What charges would we be able to prove? First, Justice would have indicted North Korean entities for the supernote counterfeiting conspiracy years ago, had it not been for the State Department’s intervention. Second, an Australian newspaper recently reported that indictments could be forthcoming for the transactions associated with the 2009 Bangkok weapons seizure.
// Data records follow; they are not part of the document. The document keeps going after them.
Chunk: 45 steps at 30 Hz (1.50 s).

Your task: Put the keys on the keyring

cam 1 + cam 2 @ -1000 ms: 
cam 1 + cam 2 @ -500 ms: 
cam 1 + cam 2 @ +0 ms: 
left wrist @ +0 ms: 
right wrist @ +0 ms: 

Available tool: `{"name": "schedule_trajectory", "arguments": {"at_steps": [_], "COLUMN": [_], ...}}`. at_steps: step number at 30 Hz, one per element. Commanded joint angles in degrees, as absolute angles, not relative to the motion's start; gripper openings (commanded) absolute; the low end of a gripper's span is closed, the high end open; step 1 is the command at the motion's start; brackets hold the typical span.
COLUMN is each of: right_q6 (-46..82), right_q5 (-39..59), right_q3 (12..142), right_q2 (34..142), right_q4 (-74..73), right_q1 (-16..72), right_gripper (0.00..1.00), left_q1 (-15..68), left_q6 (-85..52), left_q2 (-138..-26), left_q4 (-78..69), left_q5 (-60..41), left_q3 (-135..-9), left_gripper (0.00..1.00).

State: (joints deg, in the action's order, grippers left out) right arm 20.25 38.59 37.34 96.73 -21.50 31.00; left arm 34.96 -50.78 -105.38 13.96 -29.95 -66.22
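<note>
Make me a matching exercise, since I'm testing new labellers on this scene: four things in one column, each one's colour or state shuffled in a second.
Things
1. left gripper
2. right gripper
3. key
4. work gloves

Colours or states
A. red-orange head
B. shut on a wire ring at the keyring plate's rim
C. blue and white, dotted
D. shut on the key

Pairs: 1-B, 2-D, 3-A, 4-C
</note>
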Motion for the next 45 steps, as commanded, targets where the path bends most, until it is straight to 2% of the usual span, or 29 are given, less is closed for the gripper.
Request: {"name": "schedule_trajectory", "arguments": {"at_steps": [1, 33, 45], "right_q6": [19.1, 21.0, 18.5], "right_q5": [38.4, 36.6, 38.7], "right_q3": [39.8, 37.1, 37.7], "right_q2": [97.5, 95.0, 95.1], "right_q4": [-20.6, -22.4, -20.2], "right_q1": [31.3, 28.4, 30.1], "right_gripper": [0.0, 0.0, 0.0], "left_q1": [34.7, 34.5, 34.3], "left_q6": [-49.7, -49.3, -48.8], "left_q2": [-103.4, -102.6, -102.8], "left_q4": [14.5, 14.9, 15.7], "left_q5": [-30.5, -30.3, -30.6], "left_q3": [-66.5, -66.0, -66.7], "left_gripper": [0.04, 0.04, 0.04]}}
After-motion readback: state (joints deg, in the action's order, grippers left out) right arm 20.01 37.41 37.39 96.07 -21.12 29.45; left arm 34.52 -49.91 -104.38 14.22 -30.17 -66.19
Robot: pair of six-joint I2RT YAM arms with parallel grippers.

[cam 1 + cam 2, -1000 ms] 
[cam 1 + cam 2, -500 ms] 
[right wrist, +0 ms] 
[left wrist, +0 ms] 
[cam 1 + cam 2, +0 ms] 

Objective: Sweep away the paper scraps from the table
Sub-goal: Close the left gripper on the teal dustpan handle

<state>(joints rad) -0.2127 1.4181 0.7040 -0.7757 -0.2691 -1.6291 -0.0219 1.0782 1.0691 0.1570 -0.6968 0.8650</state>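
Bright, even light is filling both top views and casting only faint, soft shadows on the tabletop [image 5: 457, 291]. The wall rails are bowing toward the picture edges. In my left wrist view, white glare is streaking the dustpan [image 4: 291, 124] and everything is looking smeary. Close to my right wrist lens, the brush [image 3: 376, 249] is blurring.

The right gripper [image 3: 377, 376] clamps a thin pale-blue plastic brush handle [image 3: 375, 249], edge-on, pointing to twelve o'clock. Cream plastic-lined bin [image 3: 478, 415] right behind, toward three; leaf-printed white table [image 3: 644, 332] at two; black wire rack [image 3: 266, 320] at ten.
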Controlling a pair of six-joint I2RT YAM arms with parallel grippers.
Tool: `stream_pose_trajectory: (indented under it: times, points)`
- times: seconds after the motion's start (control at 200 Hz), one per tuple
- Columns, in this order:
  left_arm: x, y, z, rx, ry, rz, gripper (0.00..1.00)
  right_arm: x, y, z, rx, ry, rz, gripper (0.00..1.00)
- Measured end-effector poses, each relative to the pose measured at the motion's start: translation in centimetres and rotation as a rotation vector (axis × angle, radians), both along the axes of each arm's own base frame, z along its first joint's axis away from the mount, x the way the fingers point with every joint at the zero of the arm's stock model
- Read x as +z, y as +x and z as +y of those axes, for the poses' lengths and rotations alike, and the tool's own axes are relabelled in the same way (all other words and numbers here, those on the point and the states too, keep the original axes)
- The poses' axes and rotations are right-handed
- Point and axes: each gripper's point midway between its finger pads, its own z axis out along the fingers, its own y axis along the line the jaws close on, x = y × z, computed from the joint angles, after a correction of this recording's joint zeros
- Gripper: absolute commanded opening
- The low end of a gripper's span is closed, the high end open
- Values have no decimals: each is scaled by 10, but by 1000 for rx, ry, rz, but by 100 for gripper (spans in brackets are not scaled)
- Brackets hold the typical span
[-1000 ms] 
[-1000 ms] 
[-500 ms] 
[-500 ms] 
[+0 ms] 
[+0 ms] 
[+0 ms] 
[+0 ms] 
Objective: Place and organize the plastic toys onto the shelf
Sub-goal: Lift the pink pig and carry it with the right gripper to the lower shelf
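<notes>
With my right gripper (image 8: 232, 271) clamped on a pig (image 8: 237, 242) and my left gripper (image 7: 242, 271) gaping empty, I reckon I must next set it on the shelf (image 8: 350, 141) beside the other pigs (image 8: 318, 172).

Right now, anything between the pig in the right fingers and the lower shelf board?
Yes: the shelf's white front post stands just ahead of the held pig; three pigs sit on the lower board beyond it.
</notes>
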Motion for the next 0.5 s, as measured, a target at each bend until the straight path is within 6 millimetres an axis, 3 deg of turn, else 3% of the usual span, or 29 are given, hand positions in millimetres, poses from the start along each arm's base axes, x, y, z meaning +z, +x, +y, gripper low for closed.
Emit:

Finally, does the fact that many of Kim Jong Il’s funds have moved to Russian and Chinese banks put them beyond the reach of Treasury and Justice? No. Like every bank that needs access to the international monetary system, Russian and Chinese banks need their correspondent accounts in U.S. banks to operate. Back in 2005, when the Treasury Department first announced its sanctions against Banco Delta Asia, there were also reports that the Bank of China was also under suspicion. This caused such extreme consternation in the Bank of China that two years later, its officers refused to touch the frozen Banco Delta funds that both the U.S. and Chinese government wanted it to transfer back to North Korea to facilitate Agreed Framework II. For China’s government, the downside of its transition to a market economy is that even it doesn’t have complete control over its capital. And in the face of any hint of a Treasury Department investigation, capital is a coward.